__WORK ORDER__
The span to copy runs from the line containing "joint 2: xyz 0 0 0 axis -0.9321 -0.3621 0" to the last line below. Copy it exactly, with nothing else.

__INFORMATION SHOWN__
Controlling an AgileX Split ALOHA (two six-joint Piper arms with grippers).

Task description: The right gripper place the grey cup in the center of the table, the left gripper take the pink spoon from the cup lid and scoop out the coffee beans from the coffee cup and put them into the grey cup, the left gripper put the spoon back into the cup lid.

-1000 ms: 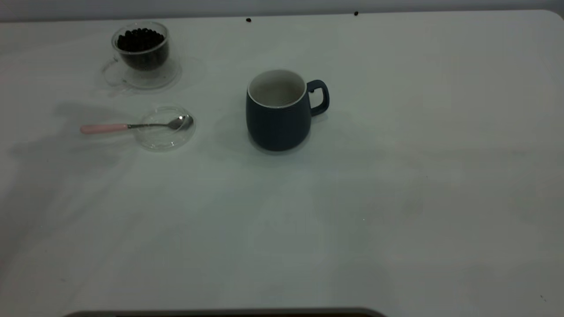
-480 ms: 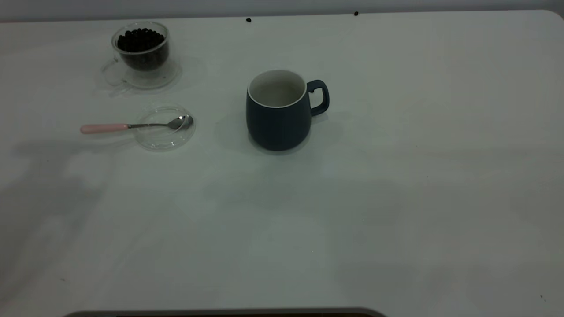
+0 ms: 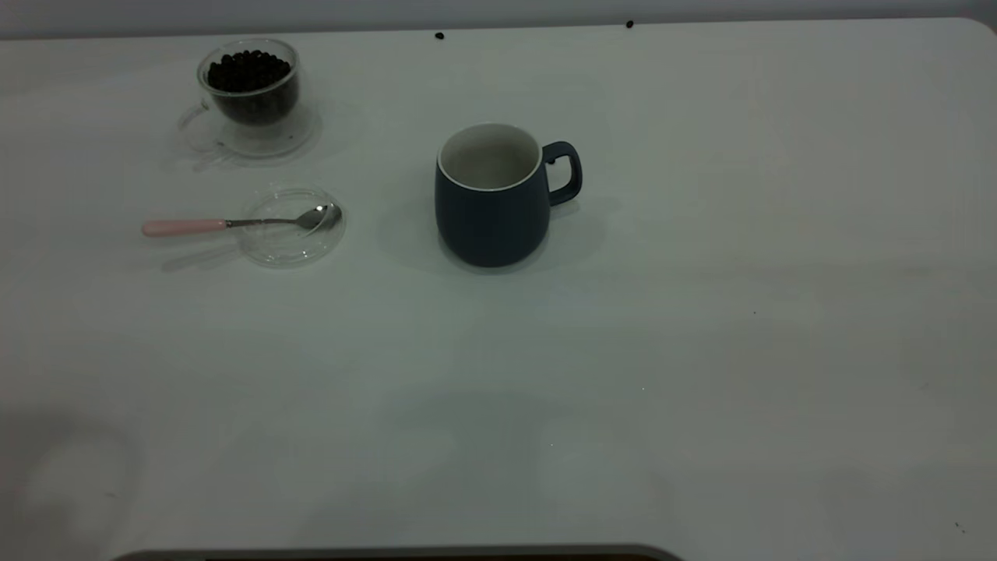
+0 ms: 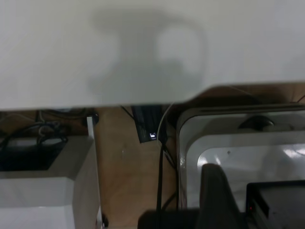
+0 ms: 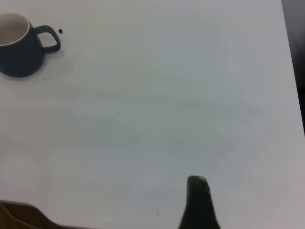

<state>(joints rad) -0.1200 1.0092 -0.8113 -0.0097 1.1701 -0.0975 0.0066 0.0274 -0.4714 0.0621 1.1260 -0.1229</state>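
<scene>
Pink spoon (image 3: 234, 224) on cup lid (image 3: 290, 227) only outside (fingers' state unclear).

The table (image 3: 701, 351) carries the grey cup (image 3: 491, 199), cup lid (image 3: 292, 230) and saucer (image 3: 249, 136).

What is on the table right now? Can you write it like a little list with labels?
grey cup: upright near the table's middle, handle toward the right arm's side, no beans visible inside
coffee cup: on its clear saucer at the far left, full of coffee beans
cup lid: nearer than the coffee cup, left of the grey cup
pink spoon: bowl resting in the cup lid, handle sticking out left
stray beans: two at the table's far edge
table: white
arms: neither over the table in the exterior view
</scene>
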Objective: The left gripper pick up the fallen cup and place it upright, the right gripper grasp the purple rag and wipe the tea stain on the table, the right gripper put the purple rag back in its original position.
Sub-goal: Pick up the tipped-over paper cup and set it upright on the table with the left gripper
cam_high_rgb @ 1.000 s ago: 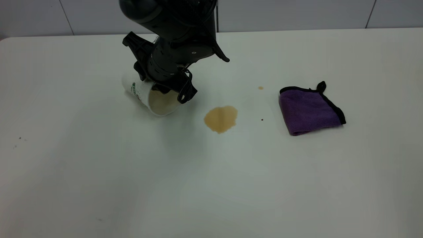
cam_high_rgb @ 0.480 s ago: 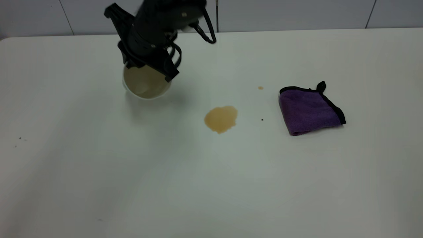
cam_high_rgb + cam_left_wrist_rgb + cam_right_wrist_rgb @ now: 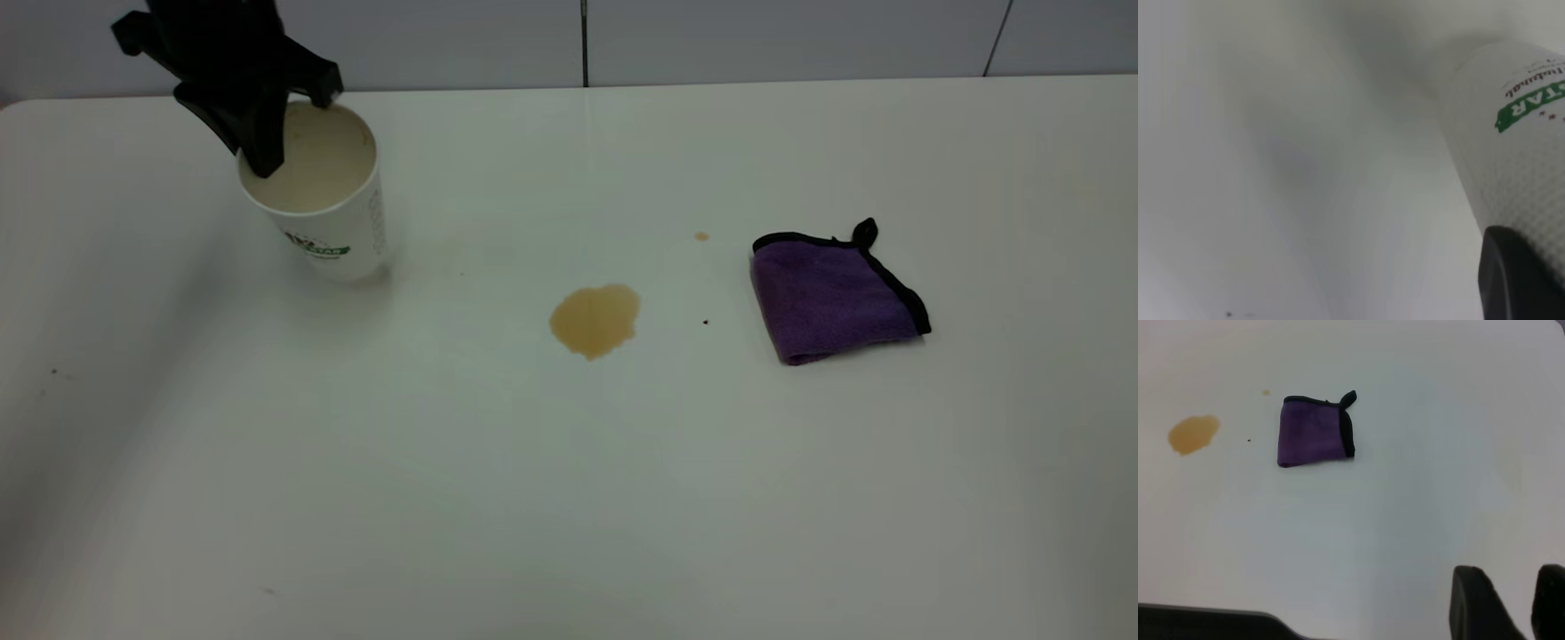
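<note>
Reference landmark: the tea stain (image 3: 594, 320), a light brown, roughly round puddle near the middle of the white desk (image 3: 569, 498).

Left end effector (image 3: 267, 133): positioned at the rim of the cup (image 3: 324, 209), well to the left of the tea stain and farther back on the desk. One black finger (image 3: 260, 142) reaches down inside the cup's mouth against the tan-stained inner wall; a second finger (image 3: 1518, 277) lies against the outer wall, as the left wrist view shows. The fingers are narrowly parted, with only the cup wall between them; contact looks present, but whether they are pressing on it cannot be told.

The cup stands upright on its base, mouth up, with its green banner logo facing the exterior camera. It is well apart from the tea stain.

Right end effector (image 3: 1519, 603): visible only in the right wrist view, as two dark fingertips with a small gap between them, holding nothing. It hangs above bare desk, on the far side of the purple rag from the tea stain.

The purple rag (image 3: 836, 293) lies folded flat on the desk to the right of the tea stain, apart from it, black edging and corner loop visible. A tiny brown droplet (image 3: 701, 236) and a black speck (image 3: 705, 322) lie between stain and rag.
</note>
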Motion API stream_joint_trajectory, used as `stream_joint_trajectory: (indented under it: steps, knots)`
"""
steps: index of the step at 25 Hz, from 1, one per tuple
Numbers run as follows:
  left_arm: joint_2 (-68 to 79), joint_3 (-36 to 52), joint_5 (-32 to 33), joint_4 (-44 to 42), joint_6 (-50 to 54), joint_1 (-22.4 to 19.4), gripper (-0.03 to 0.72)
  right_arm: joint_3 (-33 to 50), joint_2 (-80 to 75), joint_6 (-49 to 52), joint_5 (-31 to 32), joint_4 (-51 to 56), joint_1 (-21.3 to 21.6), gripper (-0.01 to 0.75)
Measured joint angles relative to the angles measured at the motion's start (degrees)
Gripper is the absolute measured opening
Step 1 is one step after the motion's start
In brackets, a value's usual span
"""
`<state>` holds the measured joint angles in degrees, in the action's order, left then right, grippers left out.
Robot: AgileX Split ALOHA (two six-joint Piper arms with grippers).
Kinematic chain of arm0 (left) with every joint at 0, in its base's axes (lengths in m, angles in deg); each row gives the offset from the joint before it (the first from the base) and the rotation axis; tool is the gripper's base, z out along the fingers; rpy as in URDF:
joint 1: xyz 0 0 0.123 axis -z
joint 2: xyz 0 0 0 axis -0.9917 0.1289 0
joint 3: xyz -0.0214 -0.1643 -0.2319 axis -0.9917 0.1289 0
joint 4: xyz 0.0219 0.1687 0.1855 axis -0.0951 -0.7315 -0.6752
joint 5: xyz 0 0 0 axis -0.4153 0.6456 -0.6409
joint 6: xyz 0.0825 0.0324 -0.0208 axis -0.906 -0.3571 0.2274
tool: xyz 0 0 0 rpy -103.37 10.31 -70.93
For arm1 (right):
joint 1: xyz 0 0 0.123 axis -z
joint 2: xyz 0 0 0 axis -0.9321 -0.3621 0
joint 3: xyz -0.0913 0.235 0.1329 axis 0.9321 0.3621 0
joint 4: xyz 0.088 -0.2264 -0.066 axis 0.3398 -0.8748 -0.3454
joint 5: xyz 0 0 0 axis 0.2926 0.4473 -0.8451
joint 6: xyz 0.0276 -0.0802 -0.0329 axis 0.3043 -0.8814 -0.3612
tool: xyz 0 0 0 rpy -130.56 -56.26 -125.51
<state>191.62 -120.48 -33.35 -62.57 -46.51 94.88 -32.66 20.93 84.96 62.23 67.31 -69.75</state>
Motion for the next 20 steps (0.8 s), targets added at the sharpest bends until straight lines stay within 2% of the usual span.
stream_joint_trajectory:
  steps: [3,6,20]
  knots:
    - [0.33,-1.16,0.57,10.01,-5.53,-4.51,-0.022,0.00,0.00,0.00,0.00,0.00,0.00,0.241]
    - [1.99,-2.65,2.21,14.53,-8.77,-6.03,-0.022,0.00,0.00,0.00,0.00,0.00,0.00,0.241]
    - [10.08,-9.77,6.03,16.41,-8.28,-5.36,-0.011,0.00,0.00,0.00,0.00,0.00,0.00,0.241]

__RESULT__
joint 2: xyz 0 0 0 axis -0.9321 -0.3621 0
joint 3: xyz -0.0913 0.235 0.1329 axis 0.9321 0.3621 0
joint 4: xyz 0.088 -0.2264 -0.066 axis 0.3398 -0.8748 -0.3454
joint 5: xyz 0 0 0 axis 0.2926 0.4473 -0.8451
joint 6: xyz 0.0276 -0.0802 -0.0329 axis 0.3043 -0.8814 -0.3612
tool: xyz 0 0 0 rpy -130.56 -56.26 -125.51
<state>191.62 -120.48 -33.35 -62.57 -46.51 94.88 -32.66 20.93 84.96 62.23 67.31 -69.75</state>
Motion for the next 20 steps (0.8 s), targets added at the sharpest bends until straight lines stay within 2% of the usual span.
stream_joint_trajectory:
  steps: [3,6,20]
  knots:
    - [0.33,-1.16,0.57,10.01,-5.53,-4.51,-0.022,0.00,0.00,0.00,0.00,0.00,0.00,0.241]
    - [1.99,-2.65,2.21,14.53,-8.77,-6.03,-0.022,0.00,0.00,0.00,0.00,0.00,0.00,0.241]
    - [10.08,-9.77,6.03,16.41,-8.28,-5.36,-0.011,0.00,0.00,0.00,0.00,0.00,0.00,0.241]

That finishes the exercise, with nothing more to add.